El análisis in silico de las variantes c.877C>T y c.502G>A predijo la enfermedad causante empleando «Mutation Taster prediction site». La variante c.877C>T conduce a un stop codon prematuro, que genera una proteína truncada, que pierde parte del dominio cinasa serina/treonina. La substitución c.502G>A se localiza en la última base del exón 4 y parece afectar al proceso de splicing. Además, c.502G>A es una variante rara, con una frecuencia del 0,01% en la base de datos ExAC. Todo ello indica que el SPCM es debido a ambas variantes en AMHR2.

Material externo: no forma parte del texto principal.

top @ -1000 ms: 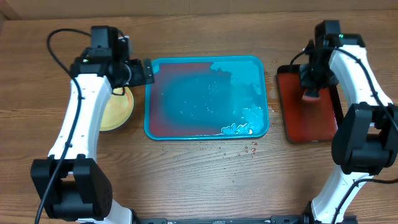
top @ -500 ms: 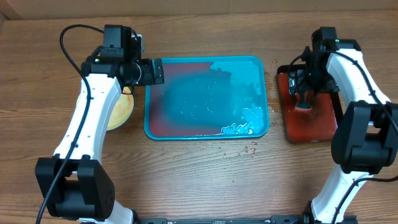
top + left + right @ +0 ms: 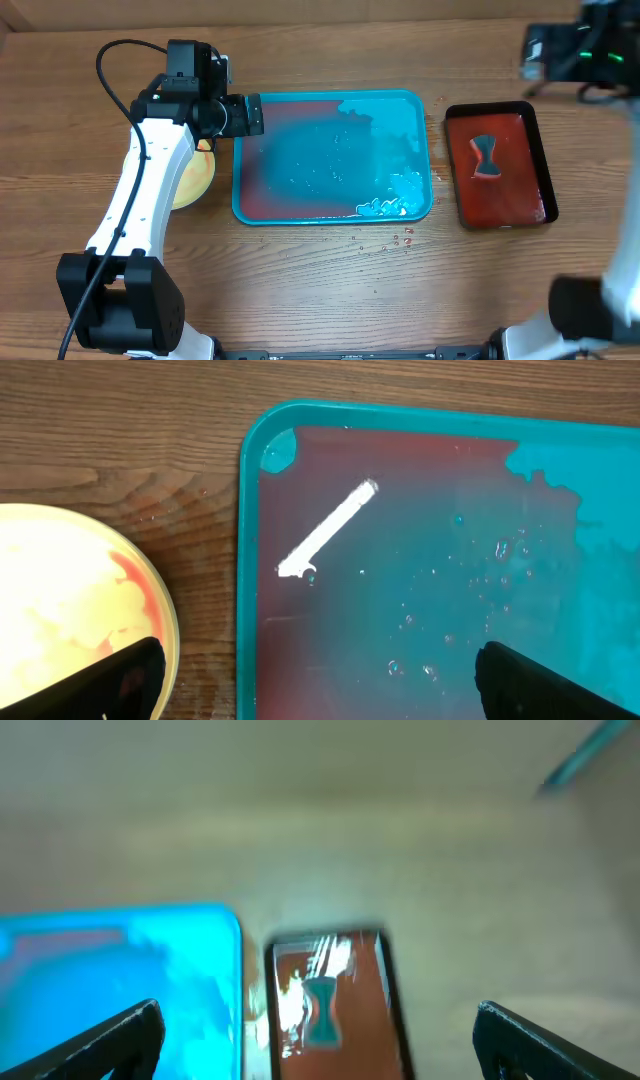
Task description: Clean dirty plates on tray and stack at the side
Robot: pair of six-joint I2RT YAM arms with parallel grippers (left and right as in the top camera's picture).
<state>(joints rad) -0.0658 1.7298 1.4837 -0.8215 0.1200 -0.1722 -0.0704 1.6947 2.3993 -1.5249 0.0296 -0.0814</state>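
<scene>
Rising off the small dark-red, black-rimmed tray (image 3: 510, 200), our right arm (image 3: 585, 50) has swung to the wooden table's (image 3: 330, 290) far corner, leaving the blue-grey hourglass scrubber (image 3: 486, 158) lying there. The right fingers (image 3: 100, 1045) are wide apart and empty, so we judge scrubbing done. The large teal-blue rectangular plastic tray (image 3: 400, 120) holds only pinkish water and foam (image 3: 395, 205). Light yellow-green round plastic plates (image 3: 190, 185) sit beside its left rim, half under the left arm (image 3: 140, 200), so we cannot count them. The left fingers (image 3: 120, 680) gape empty. Spilled droplets (image 3: 400, 240) obstruct nothing.

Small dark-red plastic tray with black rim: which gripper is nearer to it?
Right. The right gripper hangs raised beyond the far end of the dark-red plastic tray; the left gripper is over the left rim of the large teal-blue plastic tray.
</scene>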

Los testículos en el SPCM presentan diferenciación normal con presencia de células germinales; sin embargo, la fertilidad puede verse comprometida por la degeneración secundaria a la criptorquidia y la alteración de la comunicación con los conductos deferentes, que son en muchos casos aplásicos y pueden estar desconectados de los testes por la presencia de los derivados de Müller.
Se ha descrito un riesgo aumentado de neoplasia testicular (15%), similar al descrito en pacientes con criptorquidia abdominal5,6; este hecho, junto con las microcalcificaciones halladas en nuestro paciente, hace necesario un seguimiento estrecho clínico y ecográfico.
Se trata de un caso clínico excepcional, habiéndose descrito escaso número de pacientes en la literatura internacional.